Beschikbaarheid van kopieën
Inventarisnummers van dit archief zijn niet in kopievorm beschikbaar
Verwante archieven
Voor de door de Rijksdienst voor het Nationale Plan vervaardigde kaarten en tekeningen moet men het separate RNP-kaartenarchief, dat nog bij het ministerie van Volkshuisvesting, Ruimtelijke Ordening en Milieu berust, raadplegen. Voor een aantal onderwerpen en zaken, die in de periode 1950-1965 een aanvang hebben genomen, maar die na de cesuur van 31 juli 1965 afgehandeld zijn, moet het archief van de opvolger van de RNP, de Rijksplanologische Dienst worden geraadpleegd. Dit berust momenteel nog bij het ministerie van Volkshuisvesting, Ruimtelijke Ordening en Milieu berust. Voor archiefstukken betreffende de instelling en instandhouding van de RNP 1941-1945 raadplege men ook het archief van het Ministerie van Binnenlandse Zaken.

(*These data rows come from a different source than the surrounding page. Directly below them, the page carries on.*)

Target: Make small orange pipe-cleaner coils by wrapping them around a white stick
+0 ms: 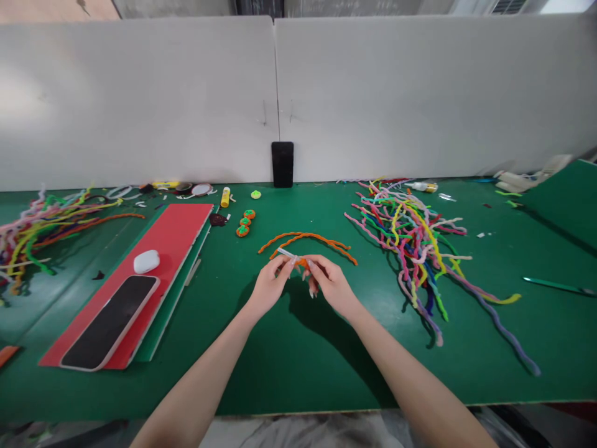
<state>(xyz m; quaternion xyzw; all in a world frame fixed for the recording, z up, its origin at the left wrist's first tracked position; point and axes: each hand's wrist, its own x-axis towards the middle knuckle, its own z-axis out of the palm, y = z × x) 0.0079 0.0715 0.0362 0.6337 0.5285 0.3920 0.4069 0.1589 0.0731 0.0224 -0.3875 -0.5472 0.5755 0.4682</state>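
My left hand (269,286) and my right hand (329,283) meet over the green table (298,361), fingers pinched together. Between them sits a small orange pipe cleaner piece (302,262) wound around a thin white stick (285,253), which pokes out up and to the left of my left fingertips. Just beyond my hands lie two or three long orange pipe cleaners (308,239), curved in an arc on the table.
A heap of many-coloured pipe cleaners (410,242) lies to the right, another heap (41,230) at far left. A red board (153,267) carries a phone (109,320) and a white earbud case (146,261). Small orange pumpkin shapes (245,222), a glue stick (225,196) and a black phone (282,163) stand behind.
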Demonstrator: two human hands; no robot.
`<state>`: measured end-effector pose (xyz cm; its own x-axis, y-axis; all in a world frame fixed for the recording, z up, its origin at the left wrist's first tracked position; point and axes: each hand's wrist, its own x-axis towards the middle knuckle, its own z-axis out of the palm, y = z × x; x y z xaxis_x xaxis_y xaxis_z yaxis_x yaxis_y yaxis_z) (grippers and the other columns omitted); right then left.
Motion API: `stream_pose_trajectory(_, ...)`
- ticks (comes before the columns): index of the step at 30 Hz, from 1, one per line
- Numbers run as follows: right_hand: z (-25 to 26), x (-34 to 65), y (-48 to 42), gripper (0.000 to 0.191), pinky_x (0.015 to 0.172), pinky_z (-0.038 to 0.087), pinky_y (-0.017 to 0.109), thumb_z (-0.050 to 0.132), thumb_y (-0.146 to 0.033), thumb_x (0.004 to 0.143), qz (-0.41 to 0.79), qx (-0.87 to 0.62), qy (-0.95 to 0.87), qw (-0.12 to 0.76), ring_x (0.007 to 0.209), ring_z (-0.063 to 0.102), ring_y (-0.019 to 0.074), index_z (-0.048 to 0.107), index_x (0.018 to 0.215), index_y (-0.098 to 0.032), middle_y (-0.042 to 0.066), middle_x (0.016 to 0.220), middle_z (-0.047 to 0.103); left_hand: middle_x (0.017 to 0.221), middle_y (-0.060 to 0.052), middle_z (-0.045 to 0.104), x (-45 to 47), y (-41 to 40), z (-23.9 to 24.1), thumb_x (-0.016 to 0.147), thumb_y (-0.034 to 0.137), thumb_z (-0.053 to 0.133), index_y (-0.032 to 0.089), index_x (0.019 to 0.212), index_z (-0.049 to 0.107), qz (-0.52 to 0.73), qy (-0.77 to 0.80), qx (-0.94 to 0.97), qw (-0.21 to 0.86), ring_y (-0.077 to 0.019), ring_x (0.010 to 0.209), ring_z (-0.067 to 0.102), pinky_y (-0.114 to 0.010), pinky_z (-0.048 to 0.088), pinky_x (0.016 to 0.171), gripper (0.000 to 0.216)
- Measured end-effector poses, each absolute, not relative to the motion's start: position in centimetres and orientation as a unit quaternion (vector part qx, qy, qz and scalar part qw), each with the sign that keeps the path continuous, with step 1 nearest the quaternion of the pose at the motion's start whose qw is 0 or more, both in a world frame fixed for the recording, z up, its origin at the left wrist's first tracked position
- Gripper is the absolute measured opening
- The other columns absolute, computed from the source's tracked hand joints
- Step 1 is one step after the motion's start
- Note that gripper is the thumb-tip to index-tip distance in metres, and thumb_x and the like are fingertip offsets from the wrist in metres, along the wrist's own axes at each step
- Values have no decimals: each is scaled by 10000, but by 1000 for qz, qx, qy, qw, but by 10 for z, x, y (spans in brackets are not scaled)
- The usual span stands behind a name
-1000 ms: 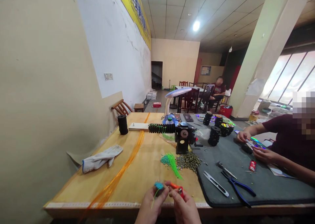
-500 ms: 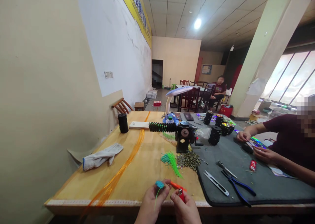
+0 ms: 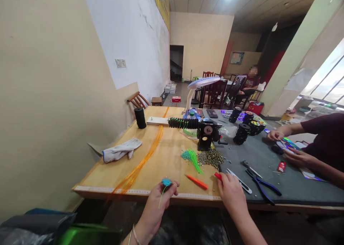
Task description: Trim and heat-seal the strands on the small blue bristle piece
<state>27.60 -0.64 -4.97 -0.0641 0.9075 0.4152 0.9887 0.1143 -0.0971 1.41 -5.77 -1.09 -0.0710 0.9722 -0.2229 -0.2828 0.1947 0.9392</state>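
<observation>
My left hand is at the table's front edge, shut on a small teal tuft with a thin green strand hanging from it. My right hand grips a red lighter, mostly hidden by the fingers, beside the grey work mat. An orange-handled tool lies on the wooden table between my hands. Farther ahead sit a bundle of green strands, teal beads and a heap of bronze-coloured beads.
Thread snips and blue-handled pliers lie on the mat. A black winding device holds a ribbed spool. Orange strands and a white glove lie on the table. A co-worker's hands work at the right.
My hands have moved apart, the right one going right to the mat's edge with the lighter. The orange-handled tool now lies on the table. The whole view has shifted upward.
</observation>
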Motion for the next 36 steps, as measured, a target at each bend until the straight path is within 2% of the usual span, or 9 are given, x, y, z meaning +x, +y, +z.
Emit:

Verdere bevinden zich nog archiefstukken betreffende de RNP in de archieven van het Ministerie van Volkshuisvesting en Ruimtelijke Ordening en zijn taakvoorgangers, dienstonderdeel Centrale Sector.

Bijlagen

Overzicht van geraadpleegde bronnen Jaarverslagen van de Rijksdienst voor het Nationale Plan over de jaren 1941-1964 , 1942-1965. Jaarverslag van de Rijksplanologische Dienst over het jaar 1965 , 1966. Bestuursalmanakken voor het bezette Nederlandsche gebied 1942-1944 . Staatsalmanak voor het Koninkrijk der Nederlanden , 1946-1965. Ruijter, P. de, De Rijksplanologische Dienst, instelling en ontwikkeling (Verkenningen in Planning, Theorie en Onderwijs, nr. 5), Delft: Vereniging voor Studie- en Studentenbelangen, 1975. Faludi, A., en Ruijter, P. de (redactie), Planning als besluitvorming . Alphen aan den Rijn: Samson Uitgeverij, 1978; Hoofdstuk 10. De instelling van de RNP: 15 mei 1941- door S. Micheels; Hoofdstuk 11. De RNP in de bezettingstijd - door P. de Ruijter; Hoofdstuk 12. Van Rijksdienst voor het Nationale Plan tot Rijksplanologische Dienst - door P. de Ruijter. Siraa, H.T., De Rijksdienst voor het Nationale Plan - De geschiedenis van de RNP over de jaren 1941-1950 ,'s-Gravenhage, 1981. Siraa, H.T., Een miljoen nieuwe woningen - De rol van de rijksoverheid bij wederopbouw, volkshuisvesting, bouwnijverheid en ruimtelijke ordening (1940-1963) , 's-Gravenhage: SDU Uitgeverij, 1989. Dijk, F. van, Rapport van het archieftechnisch onderzoek ten behoeve van de bewerking van het archief van de Rijksplanologische Dienst ressorterend onder het ministerie van VROM, 1941-1985 , 's-Gravenhage: Centrale Archief Selectiedienst, 1991.